This is a conclusion supported by J. Walter Thompson’s own quantitative research into festivals conducted in February 2016, which highlights that more than half of millennials (51%) go to these events “to experience something new.” The results of the study carried out by SONAR™, J. Walter Thompson’s proprietary online research tool, garnered from 500 UK millennials, point to a festival market in rude health. Average annual individual spend on festivals totals almost £200 each year; three in four millennials go to at least one festival every year; 25% go to four or more; and more than a third have traveled internationally to visit one.
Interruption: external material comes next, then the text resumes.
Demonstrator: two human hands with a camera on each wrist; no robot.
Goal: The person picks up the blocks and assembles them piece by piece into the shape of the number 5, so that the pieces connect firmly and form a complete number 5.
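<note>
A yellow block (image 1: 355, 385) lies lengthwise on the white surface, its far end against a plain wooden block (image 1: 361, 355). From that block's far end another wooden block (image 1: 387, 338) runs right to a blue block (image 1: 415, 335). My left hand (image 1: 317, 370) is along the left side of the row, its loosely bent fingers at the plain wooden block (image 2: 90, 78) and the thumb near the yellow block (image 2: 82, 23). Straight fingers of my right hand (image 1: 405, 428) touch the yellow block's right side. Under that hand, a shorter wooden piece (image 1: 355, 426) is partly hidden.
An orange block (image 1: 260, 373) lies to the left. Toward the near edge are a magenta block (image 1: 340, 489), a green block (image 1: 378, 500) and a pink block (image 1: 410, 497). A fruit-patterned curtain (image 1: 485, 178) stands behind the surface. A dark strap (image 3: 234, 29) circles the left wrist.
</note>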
Millennial festival-goers are quick to share their experiences on social media—largely via Facebook (72%), but also via other channels such as Instagram (35%) and Twitter (32%). According to Michelle Sadlier, head of innovation and social media at Hunter Boots, the compulsion to do so is an expression of who they are or want to be, “capitalizing on that ‘FOMO’ [Fear of Missing Out] as not all of their friends go. And it’s easier than ever with the likes of Instagram video and Snapchat. People are becoming content creators at festivals.”

This echoes back to the cultural mores and values of millennials revealed in the Harris/Eventbrite study. “For this group, happiness isn’t as focused on possessions or career status,” it suggests. “Living a meaningful, happy life is about creating, sharing and capturing memories earned through experiences that span the spectrum of life’s opportunities.”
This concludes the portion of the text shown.